- **What the exercise asks**
Look over the listing below and say how many of its lines include the string "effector"; give no more than that number.

Start of Information supplied

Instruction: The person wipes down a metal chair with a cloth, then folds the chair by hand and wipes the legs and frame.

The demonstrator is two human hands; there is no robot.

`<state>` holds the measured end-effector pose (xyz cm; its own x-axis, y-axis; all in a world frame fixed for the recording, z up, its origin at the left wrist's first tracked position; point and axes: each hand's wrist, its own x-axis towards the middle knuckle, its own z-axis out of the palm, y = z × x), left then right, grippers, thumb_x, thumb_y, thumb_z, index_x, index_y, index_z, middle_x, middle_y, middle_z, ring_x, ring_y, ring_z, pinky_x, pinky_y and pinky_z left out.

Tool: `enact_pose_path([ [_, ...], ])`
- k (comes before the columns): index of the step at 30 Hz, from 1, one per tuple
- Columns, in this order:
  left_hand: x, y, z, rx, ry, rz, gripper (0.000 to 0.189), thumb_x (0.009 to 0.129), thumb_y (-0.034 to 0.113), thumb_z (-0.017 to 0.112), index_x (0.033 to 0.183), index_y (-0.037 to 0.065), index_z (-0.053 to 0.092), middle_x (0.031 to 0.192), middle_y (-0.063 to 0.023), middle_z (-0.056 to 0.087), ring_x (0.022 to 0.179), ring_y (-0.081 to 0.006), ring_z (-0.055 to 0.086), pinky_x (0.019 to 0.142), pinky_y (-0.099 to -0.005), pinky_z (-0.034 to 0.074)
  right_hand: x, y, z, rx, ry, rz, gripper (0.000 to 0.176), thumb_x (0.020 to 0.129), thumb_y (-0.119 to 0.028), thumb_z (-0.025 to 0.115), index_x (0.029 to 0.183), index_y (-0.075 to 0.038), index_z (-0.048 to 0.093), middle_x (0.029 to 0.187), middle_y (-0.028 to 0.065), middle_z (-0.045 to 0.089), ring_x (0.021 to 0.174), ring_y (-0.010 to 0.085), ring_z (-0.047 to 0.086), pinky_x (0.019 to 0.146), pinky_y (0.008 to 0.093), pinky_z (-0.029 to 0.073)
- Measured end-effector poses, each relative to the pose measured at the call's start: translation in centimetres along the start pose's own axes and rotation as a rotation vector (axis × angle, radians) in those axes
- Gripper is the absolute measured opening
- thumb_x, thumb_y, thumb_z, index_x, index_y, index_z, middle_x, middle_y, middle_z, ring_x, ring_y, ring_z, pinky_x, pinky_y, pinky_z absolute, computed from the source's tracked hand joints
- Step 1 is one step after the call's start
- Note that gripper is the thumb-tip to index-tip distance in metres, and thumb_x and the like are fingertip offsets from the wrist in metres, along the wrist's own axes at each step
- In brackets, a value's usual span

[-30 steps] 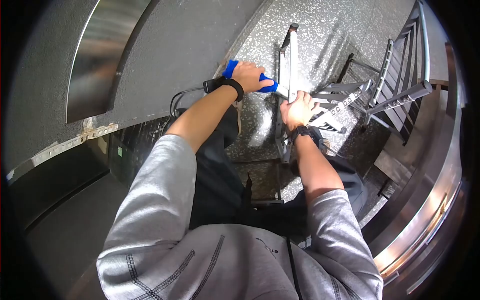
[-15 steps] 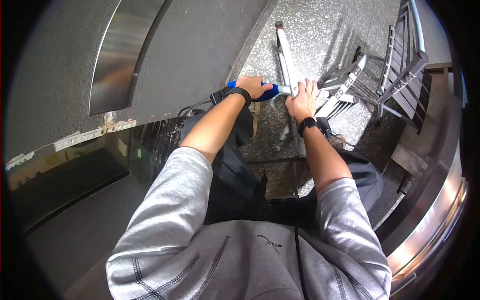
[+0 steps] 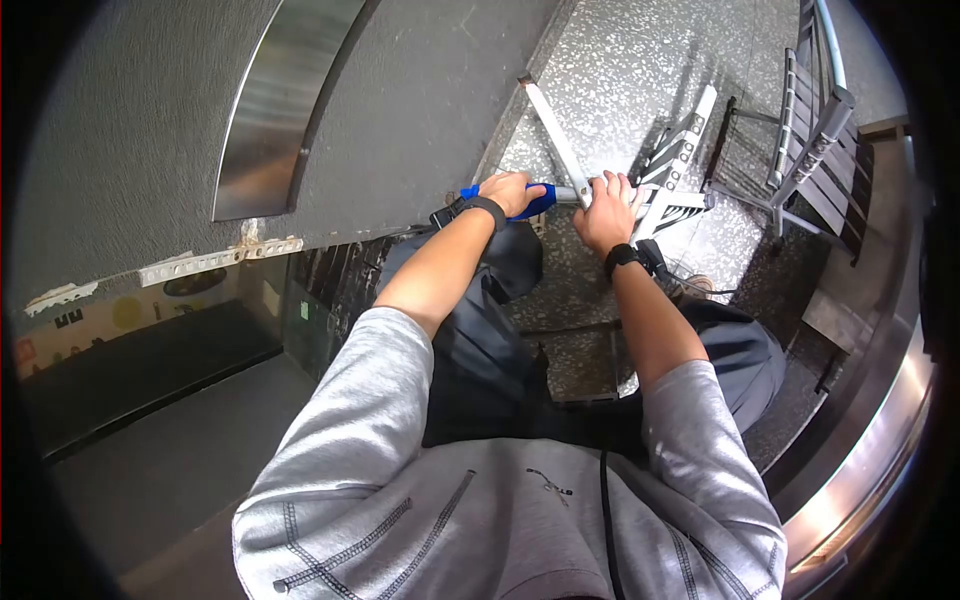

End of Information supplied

- **Response to the task**
2